The gathering proceeded to discuss the three topics on the agenda for Session I – Strengthening Multilateralism and Need for Reforms; Food and Energy Security; Development Cooperation.

At the outset, Jaishankar, agreeing with PM Modi, said, “There are pressing and systematic challenges, the future of multilateralism depends on our ability to strengthen it in a changing world.”

He added, “This grouping bears an exceptional responsibility. We first came together in the midst of a global economic crisis.
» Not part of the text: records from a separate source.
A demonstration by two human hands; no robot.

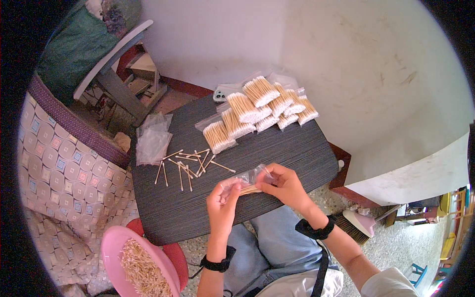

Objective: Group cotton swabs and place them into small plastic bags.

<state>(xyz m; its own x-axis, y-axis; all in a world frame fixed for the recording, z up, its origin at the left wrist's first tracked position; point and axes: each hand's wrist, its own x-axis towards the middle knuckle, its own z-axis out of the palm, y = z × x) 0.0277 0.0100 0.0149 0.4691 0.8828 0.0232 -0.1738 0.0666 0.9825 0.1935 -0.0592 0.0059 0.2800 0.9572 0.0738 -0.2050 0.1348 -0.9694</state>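
Note:
Between my two hands, over the near edge of the dark table (173, 213), is a clear plastic bag (252, 174) with wooden-stick cotton swabs (250, 190) in it. My left hand (223, 199) pinches the bag's left end. On its right end, the thumb and fingers of my right hand (279, 184) are closed. Loose cotton swabs (190, 166) lie scattered on the tabletop to the left of the bag. Farther back, several filled bags of cotton swabs (242, 109) are piled up. Flat clear bags (153, 139) lie stacked at the table's left edge.
A pink basin (111, 247) full of loose swabs stands at the lower left, by a red stool (175, 260). Behind the pile a phone (219, 95) lies partly covered. A patterned cloth (74, 183) hangs at left; a broom (357, 222) lies on the floor at right.

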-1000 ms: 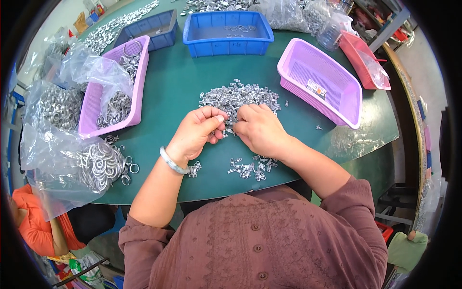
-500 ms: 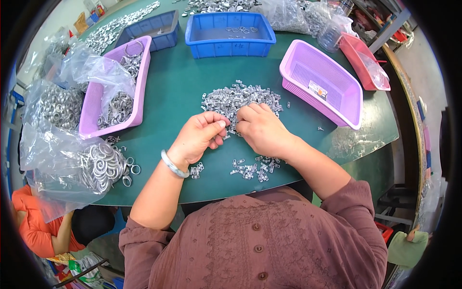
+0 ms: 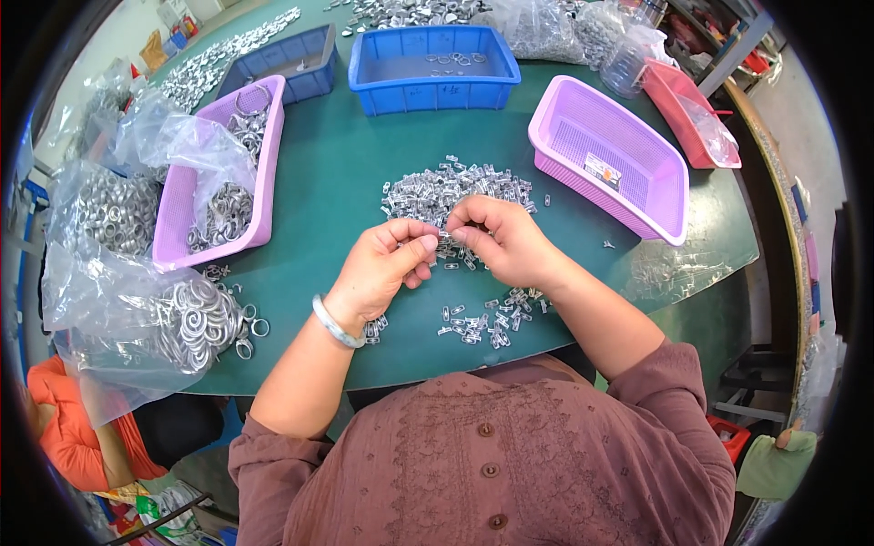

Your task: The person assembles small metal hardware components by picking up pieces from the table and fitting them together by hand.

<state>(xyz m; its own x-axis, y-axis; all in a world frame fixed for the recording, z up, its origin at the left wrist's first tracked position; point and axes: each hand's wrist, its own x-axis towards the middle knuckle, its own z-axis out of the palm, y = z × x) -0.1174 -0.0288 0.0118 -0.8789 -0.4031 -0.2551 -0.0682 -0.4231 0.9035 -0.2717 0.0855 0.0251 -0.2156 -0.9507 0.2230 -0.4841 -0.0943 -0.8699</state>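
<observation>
At the centre of the frame the left hand [image 3: 387, 264] and the right hand [image 3: 505, 241] meet, fingertips close together, just below a pile of small metal pieces [image 3: 460, 187]; on each, the thumb and forefinger are drawn together in a pinch; whatever lies between those fingertips is too small and too covered to make out, so I cannot tell what either one grasps. The pile is spread on the green tabletop [image 3: 319, 164], a little above the hands; below the right wrist, lower centre, lies a looser cluster of pieces [image 3: 492, 323], and a few more pieces [image 3: 375, 328] lie just beside the left wrist, which wears a pale bracelet [image 3: 337, 323].

In the upper centre stands a blue tray [image 3: 435, 98] with a few rings [image 3: 455, 60] in it; to its left is a darker blue tray [image 3: 314, 80]; at the left a purple basket [image 3: 265, 173] holds metal rings and part of a clear bag [image 3: 214, 150]; below that, a heap of flat rings [image 3: 196, 318] spills from another clear bag [image 3: 86, 300]; at the upper right, a second purple basket [image 3: 583, 187] stands tilted across the frame, near a red tray [image 3: 669, 100]; a person in orange [image 3: 68, 419] sits at the lower left.
</observation>
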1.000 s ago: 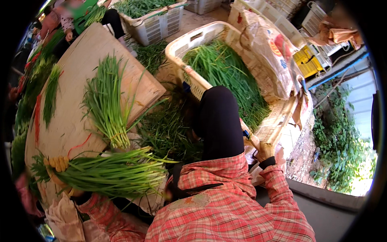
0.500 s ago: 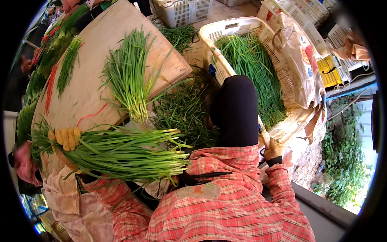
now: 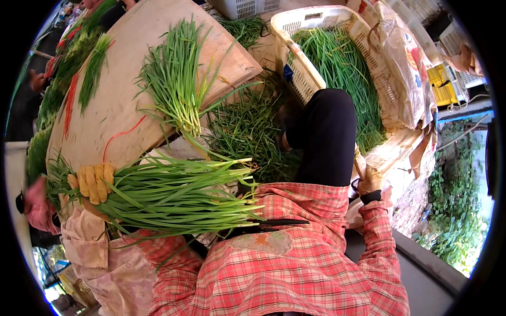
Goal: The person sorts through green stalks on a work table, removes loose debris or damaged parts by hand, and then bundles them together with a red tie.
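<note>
My left hand [image 3: 95,182], in a tan glove, is closed round the leafy end of a bunch of garlic chives [image 3: 184,197]. The bunch lies sideways above my lap, its pale cut ends pointing right. My right hand [image 3: 372,180], with a dark band at the wrist, is curled at the near end of a cream plastic crate [image 3: 308,78]; what its fingers hold is hard to make out. Loose green chives [image 3: 342,73] fill much of the crate. Another bunch of chives [image 3: 176,79] rests on the wooden board [image 3: 118,68], stems toward me.
Loose leaves [image 3: 245,129] litter the ground between board and crate. Red ties [image 3: 122,136] and a small tied bunch [image 3: 95,71] lie on the board. A woven sack [image 3: 403,68] drapes over the crate's right side. Other people sit along the left edge, beside more chives.
The view has shifted, so the board and crate appear higher and further right. My left hand still grips the bunch; my right hand stays by the crate.
</note>
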Demonstrator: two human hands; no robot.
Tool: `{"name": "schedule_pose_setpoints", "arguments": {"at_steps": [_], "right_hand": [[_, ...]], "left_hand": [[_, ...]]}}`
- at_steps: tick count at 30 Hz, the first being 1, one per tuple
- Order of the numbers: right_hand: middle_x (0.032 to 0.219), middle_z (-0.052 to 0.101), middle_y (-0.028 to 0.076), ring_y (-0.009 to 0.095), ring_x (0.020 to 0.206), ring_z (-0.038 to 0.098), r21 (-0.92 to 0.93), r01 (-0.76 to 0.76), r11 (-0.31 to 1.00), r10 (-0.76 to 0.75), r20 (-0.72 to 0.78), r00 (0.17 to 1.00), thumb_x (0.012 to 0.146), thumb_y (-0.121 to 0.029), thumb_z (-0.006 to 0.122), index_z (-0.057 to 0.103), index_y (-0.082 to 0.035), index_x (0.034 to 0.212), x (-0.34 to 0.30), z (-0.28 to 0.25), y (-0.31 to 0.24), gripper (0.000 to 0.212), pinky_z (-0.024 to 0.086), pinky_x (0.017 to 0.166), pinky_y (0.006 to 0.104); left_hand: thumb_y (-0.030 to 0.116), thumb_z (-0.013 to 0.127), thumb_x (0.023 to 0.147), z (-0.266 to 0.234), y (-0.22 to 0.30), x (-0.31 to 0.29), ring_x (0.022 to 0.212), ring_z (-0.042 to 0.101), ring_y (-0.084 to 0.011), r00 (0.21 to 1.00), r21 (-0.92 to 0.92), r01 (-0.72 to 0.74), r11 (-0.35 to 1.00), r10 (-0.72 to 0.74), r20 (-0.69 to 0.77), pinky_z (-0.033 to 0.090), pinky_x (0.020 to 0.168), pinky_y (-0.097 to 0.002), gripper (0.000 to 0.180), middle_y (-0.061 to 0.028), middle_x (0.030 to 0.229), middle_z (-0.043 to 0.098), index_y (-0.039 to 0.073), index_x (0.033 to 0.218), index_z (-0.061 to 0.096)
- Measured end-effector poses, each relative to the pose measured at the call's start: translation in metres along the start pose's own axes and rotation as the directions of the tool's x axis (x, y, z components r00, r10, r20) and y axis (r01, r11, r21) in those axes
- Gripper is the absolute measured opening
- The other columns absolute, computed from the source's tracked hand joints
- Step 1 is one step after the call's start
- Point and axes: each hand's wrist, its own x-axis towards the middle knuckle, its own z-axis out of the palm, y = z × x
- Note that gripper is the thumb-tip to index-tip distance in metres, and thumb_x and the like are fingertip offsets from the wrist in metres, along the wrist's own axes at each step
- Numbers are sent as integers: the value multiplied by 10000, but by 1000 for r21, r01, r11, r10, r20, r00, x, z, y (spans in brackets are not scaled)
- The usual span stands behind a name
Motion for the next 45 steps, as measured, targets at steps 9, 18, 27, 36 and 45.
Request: {"name": "schedule_pose_setpoints", "arguments": {"at_steps": [9, 18, 27, 36, 45], "right_hand": [[798, 618, 228, 390, 753, 604, 45, 72, 996, -84, 402, 912, 654, -157, 654, 581, -16, 944, 33, -33, 7, 331, 473, 677, 446], [669, 601, 83, 244, 625, 611, 572, 542, 616, -655, -10, 755, 781, -193, 578, 640, -122, 770, 134, -114, -217, 95, 483, 567, 357], [967, 654, 152, 304, 880, 632, 301, 591, 748, -645, 538, 543, 742, -71, 511, 635, -41, 1031, 183, 146, -382, 316, 502, 781, 379], [1042, 591, 171, 280, 1003, 566, 280, 831, 481, -815, 493, 305, 776, -157, 529, 664, -39, 943, 147, 324, -345, 246, 467, 827, 340], [743, 653, 146, 311, 695, 638, 490, -363, 793, 129, 447, 885, 720, -175, 591, 700, -75, 736, 142, 250, -328, 148, 502, 636, 370]], "left_hand": [[277, 266, 970, 49, 6, -59, 419, 523, -68, 984, 53, -137, 989, 142, -108, 393, 576, -227, 483, 48, 500, 576, 173, 582, 533], [301, 298, 981, 69, 27, -91, 362, 374, -78, 906, 261, 1, 965, 110, -409, 318, 487, -237, 489, 34, 437, 435, 170, 515, 367], [303, 304, 973, -15, -15, -173, 452, 317, -88, 608, 39, -190, 981, 148, -780, 280, 539, -264, 419, 28, 492, 375, 152, 586, 359], [266, 294, 972, -25, -11, -170, 402, 324, -66, 606, 44, -100, 994, 96, -790, 289, 533, -247, 420, 37, 466, 382, 160, 572, 368], [257, 292, 978, -42, -15, -169, 446, 364, -75, 782, -20, -145, 989, 102, -614, 311, 564, -253, 403, 30, 508, 417, 149, 605, 397]]}}
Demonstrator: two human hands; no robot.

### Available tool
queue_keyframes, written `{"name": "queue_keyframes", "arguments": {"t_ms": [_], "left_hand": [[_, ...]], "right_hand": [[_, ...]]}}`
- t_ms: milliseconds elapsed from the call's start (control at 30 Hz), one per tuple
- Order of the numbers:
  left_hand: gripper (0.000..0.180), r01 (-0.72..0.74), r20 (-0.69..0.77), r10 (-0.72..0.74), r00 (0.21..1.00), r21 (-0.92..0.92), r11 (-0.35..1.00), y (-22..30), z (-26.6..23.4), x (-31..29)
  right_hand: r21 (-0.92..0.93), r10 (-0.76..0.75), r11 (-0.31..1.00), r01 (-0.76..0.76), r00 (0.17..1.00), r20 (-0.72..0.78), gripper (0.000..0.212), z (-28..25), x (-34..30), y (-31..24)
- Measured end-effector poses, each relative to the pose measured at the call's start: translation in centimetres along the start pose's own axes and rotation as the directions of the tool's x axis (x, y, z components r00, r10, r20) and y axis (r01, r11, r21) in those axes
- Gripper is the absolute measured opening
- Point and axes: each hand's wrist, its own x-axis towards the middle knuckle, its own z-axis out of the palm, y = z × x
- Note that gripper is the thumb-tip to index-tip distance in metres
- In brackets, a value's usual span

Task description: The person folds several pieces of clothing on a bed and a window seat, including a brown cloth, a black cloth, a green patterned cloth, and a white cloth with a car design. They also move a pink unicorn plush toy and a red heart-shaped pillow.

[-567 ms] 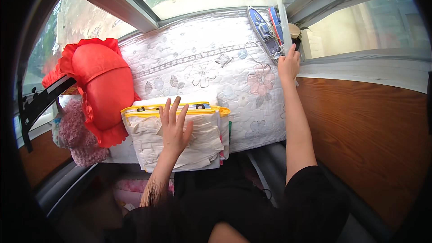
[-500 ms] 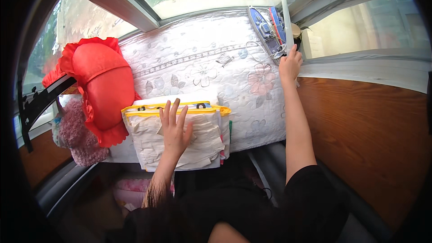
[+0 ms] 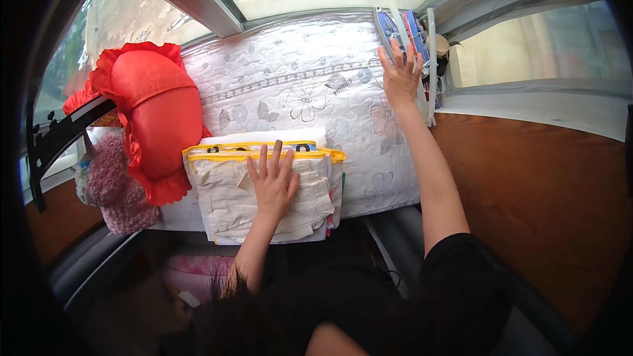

And are actually confronting multiple challenges – impact of Covid 19 pandemic, concerns of fragile supply chains, the knock-on effect of ongoing conflicts, the anxiety of the debt crisis and disruption of climate events.”

PM Modi addressing G20 Foreign Ministers at Rashtrapati Bhavan (President House) in New Delhi through LIVE video conference (Image Source: Ministry of External Affairs, Govt of India)

Speaking of the differences and the schisms that were quite evident at the Bengaluru finance ministers’ meeting, minister Jaishankar pushed for consensus at the end of the day.

“Considering these issues we may not always be of one mind; in fact, there are some matters of sharp differences, yet we must find common ground and provide direction as that’s what the world expects of us,” he said.

In Bengaluru, leaders from countries, such as the US and France, wanted a condemnation of Moscow for the invasion, while host India felt the G20 was not the forum to address such an issue and wanted a more neutral term like “crisis” or a “challenge” to describe the “geopolitical situation”.

Russia and China protested at the use of the G20 platform for discussing political matters. While Indonesia managed a consensus document, India is working with G20 member states to ensure a consensus outcome document.

PM Modi also noted that many developing countries are struggling with unsustainable debt while trying to ensure food and energy security for their people. He also noted that it is developing countries that are most affected by global warming caused by rich countries. “India’s G20 Presidency has tried to give a voice to the Global South”, the Prime Minister remarked as he pointed out that no group can claim global leadership without listening to those most affected by its decisions.

Jaishankar, in his address, spoke of the Global South. “We heard their concerns directly in January through the Voice of Global South Summit. Such issues should not be relegated to the periphery of the international discourse,” he said.

Speaking of international organisations such as the United Nations, Jaishankar said, “The current global architecture is in its 8th decade. The member nations of UN have quadrupled; it neither reflects today’s politics, economics, demographics or aspirations.”

“Since 2005, we have heard sentiments of reforms at the highest level, but, as we all know, these have not materialised; the reasons are no secret either; the longer we put it off, the more the credibility of multilateralism stands eroded. Global decision-making must be democratised, if it has to have a future,” he added.

Expect fireworks during the first session with Russia, US, UK, European countries in the same room. In the wake of the Russia-Ukraine war, the conversations about food and energy security have become a priority.

“Food and energy security are immediate anxieties magnified by the current events. They do have long term repercussions and solutions and development cooperation is part of that larger solution. Our agenda for today’s discussion is food fuel and fertiliser as well as security; these are truly make-or-break issues for developing countries,” said Jaishankar.

India will also focus on resilient global supply chains to ensure stable economies. Stressing on the need to show resilience in societies, economies, healthcare systems and in infrastructure, PM Modi said, “The G20 has a critical role to play in finding the right balance between growth and efficiency on one hand and resilience on the other.”

The foreign ministers’ meeting aims to achieve “inclusive” and “action-oriented” resolutions while rising above differences, according to a press release issued by the Prime Minister’s Office.